One of the axes of the renewed Lisbon Strategy is to ensure that knowledge and innovation become the driving of European integration. In the Lisbon process, the innovation challenge should be raised at different levels: European, national, regional and local. The uneven development of high tech services shows the strong diversity of regional situations in the European Union. The map is based on the regional level NUTS2-3 chosen by OECD and by the authors of the historical economic database of European regions (IGEAT, 2008). It provides a much better view of territorial dynamics of economy than official levels NUTS2 (too large) or NUTS3 (too heterogeneous).

 

• The first map on the share of high tech services in the value added of the production puts stresses a moderate thrust of these services in the regions of Central and Eastern Europe and in the Iberian Peninsula in 1995, except in metropolitan regions (Lisboa, Madrid, Budapest, Warszawa, …).
• The second map shows the contrasted evolution of high tech services in total value added. A strong heterogeneity characterizes high tech services between a striking increase in the Romanian and Latvian regions and the most a reduced increase into the Bulgarian and Greek regions.
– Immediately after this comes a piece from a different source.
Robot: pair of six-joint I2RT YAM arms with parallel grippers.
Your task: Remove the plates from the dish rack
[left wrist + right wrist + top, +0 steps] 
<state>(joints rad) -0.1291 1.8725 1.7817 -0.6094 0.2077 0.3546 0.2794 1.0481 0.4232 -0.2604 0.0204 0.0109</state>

The share of high tech services is generally increasing in the most advanced regions of North-Western Europe.
• Therefore, a slight convergence can be analysed. The growth rate from 1995 to 2004 has globally an inverse relation with the level of 1995.

 

References: VANDERMOTTEN, C. et P. MARISSAL (2000) « Une nouvelle typologie économique des régions européennes », Espace géographique, 4: 289-300.